Saturday, June 30, 2007

When Did This Mess Begin?

Let’s Play the Blame Game
By Chris Suellentrop, The Opinionator
June 29, 2007
Don’t like Bush? Blame Reagan. It’s 40’s fault that 41 and 43 became presidents, says Michael Barone on his U.S. News blog. Barone writes:
The way we pick vice presidents is crazy. We spend lots of time and money and psychic energy on picking our presidents, with millions of people in one way or the other involved. But we let one man (or, quite possibly this time, one woman) select the vice presidential nominee. And this is considered by just about everyone as the way it should be. Yet, as [Times of London columnist Gerard] Baker points out, vice presidents have a tremendous advantage when it comes to running for president. So the decision of Ronald Reagan at something like 3 in the morning in a Detroit hotel room to pick George H.W. Bush as his running mate leads directly to Bush’s election as president in 1988 and his son’s election as president in 2000 and 2004. Had Reagan picked someone else, it is extremely unlikely that either Bush would have been president.”

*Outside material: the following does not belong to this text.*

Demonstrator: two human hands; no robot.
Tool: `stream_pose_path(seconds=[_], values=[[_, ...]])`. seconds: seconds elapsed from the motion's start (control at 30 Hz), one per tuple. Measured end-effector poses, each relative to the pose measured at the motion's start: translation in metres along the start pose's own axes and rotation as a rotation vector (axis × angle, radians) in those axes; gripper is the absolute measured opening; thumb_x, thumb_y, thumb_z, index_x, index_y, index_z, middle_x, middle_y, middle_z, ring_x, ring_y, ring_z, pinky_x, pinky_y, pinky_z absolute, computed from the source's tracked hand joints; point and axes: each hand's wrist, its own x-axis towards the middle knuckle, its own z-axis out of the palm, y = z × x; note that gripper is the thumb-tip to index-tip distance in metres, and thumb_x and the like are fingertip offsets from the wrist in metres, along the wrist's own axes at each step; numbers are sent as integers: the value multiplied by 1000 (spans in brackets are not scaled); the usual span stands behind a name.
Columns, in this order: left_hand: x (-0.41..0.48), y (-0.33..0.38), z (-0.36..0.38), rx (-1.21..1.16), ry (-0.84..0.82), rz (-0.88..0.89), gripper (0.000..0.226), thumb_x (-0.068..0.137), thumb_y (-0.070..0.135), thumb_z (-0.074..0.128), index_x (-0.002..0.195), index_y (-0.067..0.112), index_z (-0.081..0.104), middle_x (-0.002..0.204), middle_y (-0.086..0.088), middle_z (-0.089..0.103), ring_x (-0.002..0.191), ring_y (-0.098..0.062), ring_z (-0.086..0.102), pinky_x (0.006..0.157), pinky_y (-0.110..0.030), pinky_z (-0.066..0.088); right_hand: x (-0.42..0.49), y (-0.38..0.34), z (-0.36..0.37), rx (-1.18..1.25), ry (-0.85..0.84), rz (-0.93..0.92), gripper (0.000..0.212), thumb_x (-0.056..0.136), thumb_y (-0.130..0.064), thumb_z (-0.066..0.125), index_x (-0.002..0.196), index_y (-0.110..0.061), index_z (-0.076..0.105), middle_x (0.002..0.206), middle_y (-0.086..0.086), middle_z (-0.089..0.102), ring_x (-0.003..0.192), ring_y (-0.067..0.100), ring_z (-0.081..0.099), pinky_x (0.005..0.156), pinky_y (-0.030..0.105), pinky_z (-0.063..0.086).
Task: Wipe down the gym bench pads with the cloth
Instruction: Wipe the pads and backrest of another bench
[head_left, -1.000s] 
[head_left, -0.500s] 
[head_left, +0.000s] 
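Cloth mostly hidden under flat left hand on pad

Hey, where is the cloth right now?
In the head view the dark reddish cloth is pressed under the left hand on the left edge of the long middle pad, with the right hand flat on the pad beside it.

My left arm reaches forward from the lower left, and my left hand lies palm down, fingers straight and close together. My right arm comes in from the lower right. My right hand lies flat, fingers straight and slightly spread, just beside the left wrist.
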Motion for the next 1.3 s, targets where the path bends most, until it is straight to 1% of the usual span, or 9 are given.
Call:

Don’t like Alberto Gonzales? Blame Cheney — and more important, “Cheney’s Cheney,” David Addington (photo, l.). The Washington Post recently reported that Addington was the real author of a memo that Gonzales signed and that called the Geneva Conventions “quaint.” Laura Rozen writes at her blog, War and Piece: “Without any apparent opinion or conviction on these matters that out of some circumstance ended up in his inbox, Gonzales lightly signed off on these grave issues of killing, torture and subverting the Constitution, perhaps out of no greater motivation than to please his bosses and advance his career.”